Nos próximos dias, especialistas vão começar a procurar fragmentos da história de Porto Alegre no solo da Praça da Matriz. Iniciadas no mês passado, com previsão de entrega até fevereiro de 2021, as obras de revitalização da área vão possibilitar o primeiro trabalho de arqueologia de que se tem registro no local.
Chamada oficialmente de Praça Marechal Deodoro, a área cercada pelas sedes dos poderes Executivo, Legislativo e Judiciário do Rio Grande do Sul — além de Theatro São Pedro e Catedral Metropolitana — é tombada em nível federal. Ela é tão antiga quanto a própria Porto Alegre: quando a cidade foi fundada, no século 18, surgiram também a Praça da Matriz e a da Alfândega, como ressalta o arquiteto Luiz Merino Xavier, da equipe de Coordenação da Memória Cultural do município. A primeira, no alto, representando o poder e a elite, e a praça dos trabalhadores e do comércio em nível mais baixo, junto ao porto.
— Essa era a lógica das cidades portuguesas — acrescenta Xavier.
A medida que forem removidas as pedras portuguesas do calçamento para a requalificação, uma equipe composta por dois arqueólogos e seis assistentes vai vasculhar cada buraco que for feito nas obras e também fazer escavações por conta. Além de procurar por resquícios indígenas, há certa esperança de haver vestígios do primeiro cemitério açoriano de Porto Alegre.
— Há registros de que haveria naquele local um cemitério provisório, deslocado para atrás da antiga igreja da Matriz assim que foi construída — relata Xavier.

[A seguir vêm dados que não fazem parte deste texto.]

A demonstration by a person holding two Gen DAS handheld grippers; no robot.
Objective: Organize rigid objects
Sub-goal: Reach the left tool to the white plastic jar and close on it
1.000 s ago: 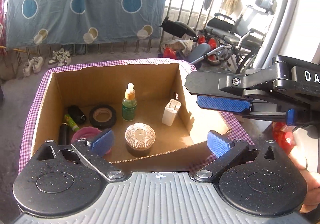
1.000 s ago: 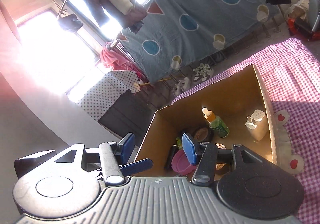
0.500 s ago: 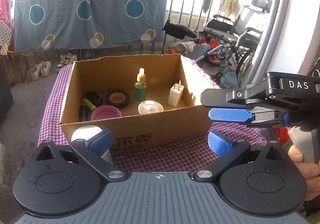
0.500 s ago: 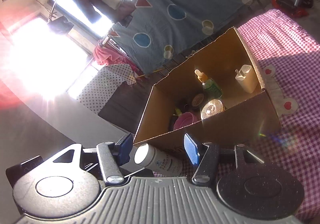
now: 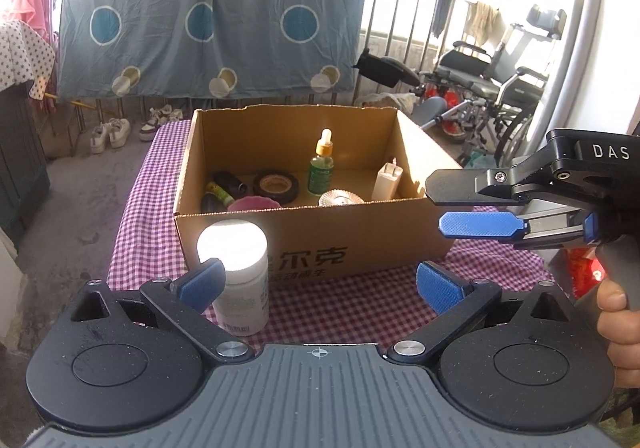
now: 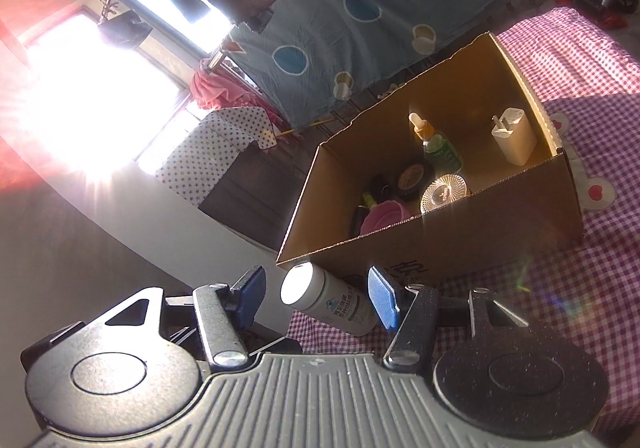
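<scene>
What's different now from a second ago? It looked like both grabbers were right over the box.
Both grippers pulled back from above the cardboard box, so its front wall and a white bottle standing on the checked cloth have come into view. The left gripper and the right gripper are open and empty; the bottle now sits between the right one's fingers, untouched. The items inside the box have not moved.

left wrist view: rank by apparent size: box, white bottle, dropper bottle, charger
1. Box, largest by far.
2. White bottle, though it stands nearest the camera, which inflates it.
3. Dropper bottle and charger: both small inside the box and look alike in size, so no ranking between them.
</scene>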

Também há expectativa de encontrar o encanamento ou a base do chafariz que distribuía água potável à população no século 19. Nele ficavam originalmente as esculturas em mármore carrara que homenageavam o Guaíba e seus afluentes (Caí, Sinos Gravataí e Jacuí) — hoje, elas estão nos Jardins do Dmae.

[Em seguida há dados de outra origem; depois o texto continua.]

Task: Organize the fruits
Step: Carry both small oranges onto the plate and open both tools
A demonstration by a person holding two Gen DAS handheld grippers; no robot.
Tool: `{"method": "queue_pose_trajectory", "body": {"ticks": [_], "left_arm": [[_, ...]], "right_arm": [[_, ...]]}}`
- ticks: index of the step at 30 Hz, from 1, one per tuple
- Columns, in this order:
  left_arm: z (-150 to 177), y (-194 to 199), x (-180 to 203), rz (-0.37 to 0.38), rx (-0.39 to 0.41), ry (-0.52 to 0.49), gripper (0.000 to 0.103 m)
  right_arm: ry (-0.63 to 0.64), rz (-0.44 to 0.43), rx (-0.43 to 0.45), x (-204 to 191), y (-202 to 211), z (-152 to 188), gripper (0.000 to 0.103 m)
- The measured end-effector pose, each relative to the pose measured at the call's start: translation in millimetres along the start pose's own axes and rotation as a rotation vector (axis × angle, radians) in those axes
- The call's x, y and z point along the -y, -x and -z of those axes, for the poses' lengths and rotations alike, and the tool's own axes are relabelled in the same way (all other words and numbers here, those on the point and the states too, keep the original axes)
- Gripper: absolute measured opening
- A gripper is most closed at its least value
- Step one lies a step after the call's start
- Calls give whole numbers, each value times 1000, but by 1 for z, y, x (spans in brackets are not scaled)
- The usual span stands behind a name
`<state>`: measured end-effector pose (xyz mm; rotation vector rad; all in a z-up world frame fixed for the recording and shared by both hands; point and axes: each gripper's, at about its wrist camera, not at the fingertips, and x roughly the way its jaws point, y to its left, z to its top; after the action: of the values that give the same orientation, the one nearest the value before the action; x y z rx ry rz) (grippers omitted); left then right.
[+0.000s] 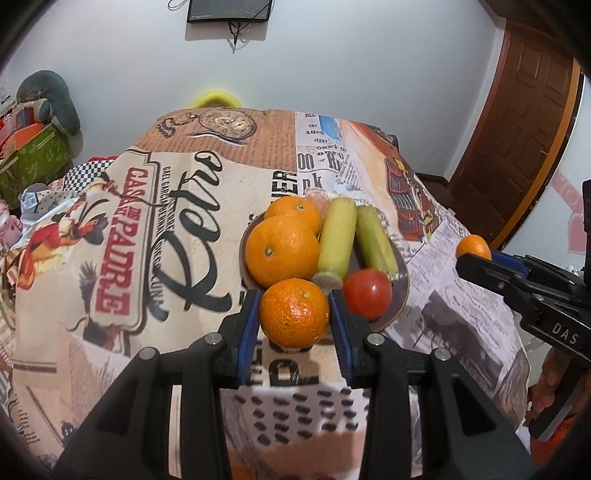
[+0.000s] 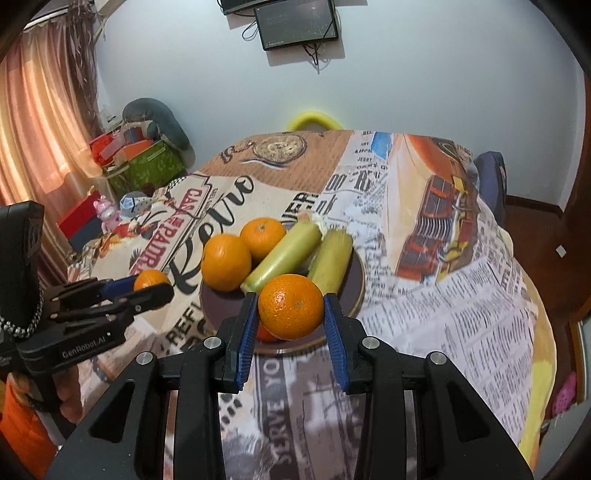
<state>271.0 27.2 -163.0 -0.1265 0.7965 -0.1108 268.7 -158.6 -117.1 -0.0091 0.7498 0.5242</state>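
Two hand-held grippers each carry an orange above the printed tablecloth (image 1: 110, 229). Nearest in the left wrist view, the left gripper (image 1: 294, 314) has its blue pads pressed against both sides of a pebbly-skinned orange (image 1: 294, 312), which sits at the near rim of the plate (image 1: 400, 291). Nearest in the right wrist view, the right gripper (image 2: 290, 312) clamps a second orange (image 2: 290, 311) the same way, just above the near part of the dark plate (image 2: 221, 306). Each gripper also shows in the other camera: the left one off to the left (image 2: 153, 286) with its fruit (image 2: 149, 279) between its tips, the right one off to the right (image 1: 476, 258) holding its fruit (image 1: 473, 246).

Just beyond the left gripper's orange, a red tomato (image 1: 367, 293) lies on the plate; in the right wrist view only a reddish sliver of it shows under the held orange. Behind it, two yellow-green corn cobs (image 1: 338, 240) lie side by side, running front to back, seen also in the right wrist view (image 2: 284, 254). To their left, two more oranges (image 1: 282, 251) touch each other, one behind the other (image 2: 227, 260).

Farther back, the cloth drapes over the table's far edge, a yellow chair back (image 1: 218, 99) rises behind it, and a dark screen (image 2: 297, 22) hangs on the pale wall.
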Motion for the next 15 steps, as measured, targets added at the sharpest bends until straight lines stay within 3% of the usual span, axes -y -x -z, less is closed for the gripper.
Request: {"method": "queue_pose_trajectory", "body": {"ticks": [15], "left_arm": [[-12,-42,7,54,-43,-19,37]], "right_arm": [[11,-5,-16,4,-47,-19,32]]}}
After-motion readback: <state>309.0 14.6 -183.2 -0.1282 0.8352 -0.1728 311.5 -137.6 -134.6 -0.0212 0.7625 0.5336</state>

A aparência da Praça da Matriz foi mudando ao longo dos seus quase 250 anos. Primeiramente, conta Xavier, era um largo vazio, sem calçamento ou árvores. Na época da construção do Theatro São Pedro, também recebeu seu primeiro ajardinamento, por volta de 1860. Era chamada, então, de Praça Dom Pedro II.
Na virada para o século 20, a praça tem seu traçado novamente modificado para receber um dos maiores monumentos de Porto Alegre, a Júlio de Castilhos. Logo, seria costruído ao lado dela um grande anfiteatro— o primeiro Auditório Araujo Viana, junto a onde fica hoje a Assembleia Legislativa. Tudo isso com uma vista privilegiada do Guaíba, antes da verticalização do centro de Porto Alegre.
Xavier opina que a praça resistiu bem ao tempo, preservada em suas características, mas “castigada”. A requalificação incluirá a renovação de pavimentação, restauro das luminárias históricas e complementação com luminárias contemporâneas, respeitando todas as peculiaridades da área tombada. Também será feita a recuperação e complementação de mobiliário urbano, renovação das redes de energia elétrica e implantação de novo projeto paisagístico.
História da praça será gravada nos tapumes
Equipe da Secretaria Municipal de Cultura está revistando textos e selecionando fotos que devem ser afixados nos tapumes que cercam a Praça da Matriz desde junho. O objetivo é contar um pouco da história da praça para quem passa pelo local e não consegue acompanhar a evolução das obras.
Ao todo, serão investidos R$ 2.568.998 na revitalização, com recursos do Programa de Aceleração do Crescimento (PAC) Cidades Históricas do Instituto do Patrimônio Histórico e Artístico Nacional (Iphan), via Caixa Econômica Federal. A verba está disponível há sete anos, e as obras poderiam ter começado ainda em 2014. Na época, uma empresa chegou a ser escolhida, mas, sem garantias financeiras, não assinou o contrato.
O Monumento a Júlio de Castilhos (inaugurado em outubro de 1914) e a esplanada em que ele se encontra foram restaurados entre 2017 e 2018. Foi investido R$ 1,105 milhão na substituição de materiais degradados, limpeza, reboco, pintura e instalações elétricas nas luminárias.